▸ **Prompt**:
Could you output each line below precisely as it stands, without the images?
Data section Start Marker
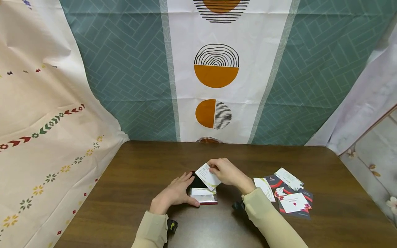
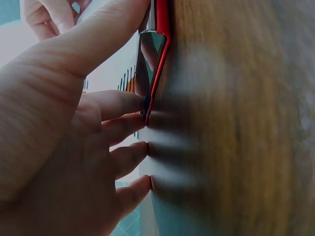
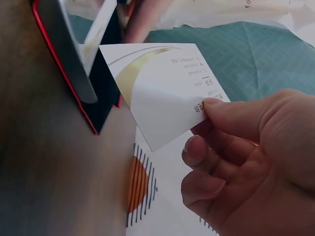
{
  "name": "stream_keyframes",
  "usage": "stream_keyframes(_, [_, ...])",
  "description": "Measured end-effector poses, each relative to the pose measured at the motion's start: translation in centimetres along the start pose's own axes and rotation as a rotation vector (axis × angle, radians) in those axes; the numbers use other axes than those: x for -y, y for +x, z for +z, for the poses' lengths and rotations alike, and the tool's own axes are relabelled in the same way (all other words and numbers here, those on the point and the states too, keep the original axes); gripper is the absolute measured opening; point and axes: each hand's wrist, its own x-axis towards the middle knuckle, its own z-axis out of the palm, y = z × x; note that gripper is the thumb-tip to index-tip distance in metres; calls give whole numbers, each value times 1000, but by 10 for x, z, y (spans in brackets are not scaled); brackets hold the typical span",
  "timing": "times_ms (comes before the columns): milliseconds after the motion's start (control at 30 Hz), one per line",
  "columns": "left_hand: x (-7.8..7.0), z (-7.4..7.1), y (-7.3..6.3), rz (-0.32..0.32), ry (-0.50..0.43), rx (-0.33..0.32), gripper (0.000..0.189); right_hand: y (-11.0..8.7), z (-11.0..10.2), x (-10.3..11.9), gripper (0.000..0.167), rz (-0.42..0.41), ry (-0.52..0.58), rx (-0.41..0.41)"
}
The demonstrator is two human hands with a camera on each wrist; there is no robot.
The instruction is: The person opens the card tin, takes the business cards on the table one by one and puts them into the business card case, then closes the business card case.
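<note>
Business card (image 1: 207,176) is pinched between the thumb and fingers of the right hand (image 1: 227,172), its face turned up, over the dark open card case (image 1: 197,182) on the tabletop (image 1: 130,193). From that grip it reaches left and toward the person, its long axis slanting across the case, the curved-band end aimed at the silver panel (image 1: 204,198) along the near side; whether its lower corner touches anything there I cannot tell. Left hand (image 1: 175,193), fingers spread, braces the case's left side, its thumb at the near red edge (image 1: 208,203); the right is nearer, being the one holding the card. White and flat, the card bears small dark print at the pinched end and a gold curve at the other.
</note>
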Motion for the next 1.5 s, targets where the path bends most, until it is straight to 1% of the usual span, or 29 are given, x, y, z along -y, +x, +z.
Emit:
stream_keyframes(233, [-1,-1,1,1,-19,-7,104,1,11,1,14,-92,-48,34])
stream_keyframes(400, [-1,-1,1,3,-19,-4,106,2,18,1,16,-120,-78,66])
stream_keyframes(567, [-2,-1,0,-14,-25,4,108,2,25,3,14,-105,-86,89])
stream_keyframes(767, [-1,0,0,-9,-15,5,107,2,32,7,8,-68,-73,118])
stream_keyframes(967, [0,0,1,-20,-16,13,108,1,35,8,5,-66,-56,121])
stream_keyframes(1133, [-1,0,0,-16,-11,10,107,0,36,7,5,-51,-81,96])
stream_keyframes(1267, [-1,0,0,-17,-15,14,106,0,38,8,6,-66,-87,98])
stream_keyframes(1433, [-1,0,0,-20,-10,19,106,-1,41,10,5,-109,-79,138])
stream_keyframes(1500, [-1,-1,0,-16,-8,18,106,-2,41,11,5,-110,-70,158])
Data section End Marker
▸ **Written response**:
{
  "name": "stream_keyframes",
  "usage": "stream_keyframes(_, [_, ...])",
  "description": "Measured end-effector poses, each relative to the pose measured at the motion's start: translation in centimetres along the start pose's own axes and rotation as a rotation vector (axis × angle, radians) in those axes; the numbers use other axes than those: x for -y, y for +x, z for +z, for the poses' lengths and rotations alike, and the tool's own axes are relabelled in the same way (all other words and numbers here, those on the point and the states too, keep the original axes); gripper is the absolute measured opening; point and axes: each hand's wrist, its own x-axis towards the middle knuckle, its own z-axis out of the palm, y = z × x; note that gripper is the thumb-tip to index-tip distance in metres; calls give whole numbers, each value times 1000, but by 10 for x, z, y (spans in brackets are not scaled); brackets hold the typical span",
  "timing": "times_ms (comes before the columns): milliseconds after the motion's start (control at 30 Hz), one per line",
  "columns": "left_hand: x (-7.8..7.0), z (-7.4..7.1), y (-7.3..6.3), rz (-0.32..0.32), ry (-0.50..0.43), rx (-0.33..0.32), gripper (0.000..0.189); right_hand: y (-11.0..8.7), z (-11.0..10.2), x (-10.3..11.9), gripper (0.000..0.167), rz (-0.42..0.41), ry (-0.52..0.58), rx (-0.41..0.41)"
}
The demonstrator is two human hands with a camera on each wrist; there is no robot.
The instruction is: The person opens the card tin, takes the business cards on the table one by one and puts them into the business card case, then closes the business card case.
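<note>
Business card (image 1: 207,176) is pinched between the thumb and fingers of the right hand (image 1: 227,172), its face turned up, over the dark open card case (image 1: 197,182) on the tabletop (image 1: 130,193). From that grip it reaches left and toward the person, its long axis slanting across the case, the curved-band end aimed at the silver panel (image 1: 204,198) along the near side; whether its lower corner touches anything there I cannot tell. Left hand (image 1: 175,193), fingers spread, braces the case's left side, its thumb at the near red edge (image 1: 208,203); the right is nearer, being the one holding the card. White and flat, the card bears small dark print at the pinched end and a gold curve at the other.
</note>
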Motion for the next 1.5 s, targets where the path bends most, until it is straight to 1% of the usual span, or 29 are given, x, y, z along -y, +x, +z.
Emit:
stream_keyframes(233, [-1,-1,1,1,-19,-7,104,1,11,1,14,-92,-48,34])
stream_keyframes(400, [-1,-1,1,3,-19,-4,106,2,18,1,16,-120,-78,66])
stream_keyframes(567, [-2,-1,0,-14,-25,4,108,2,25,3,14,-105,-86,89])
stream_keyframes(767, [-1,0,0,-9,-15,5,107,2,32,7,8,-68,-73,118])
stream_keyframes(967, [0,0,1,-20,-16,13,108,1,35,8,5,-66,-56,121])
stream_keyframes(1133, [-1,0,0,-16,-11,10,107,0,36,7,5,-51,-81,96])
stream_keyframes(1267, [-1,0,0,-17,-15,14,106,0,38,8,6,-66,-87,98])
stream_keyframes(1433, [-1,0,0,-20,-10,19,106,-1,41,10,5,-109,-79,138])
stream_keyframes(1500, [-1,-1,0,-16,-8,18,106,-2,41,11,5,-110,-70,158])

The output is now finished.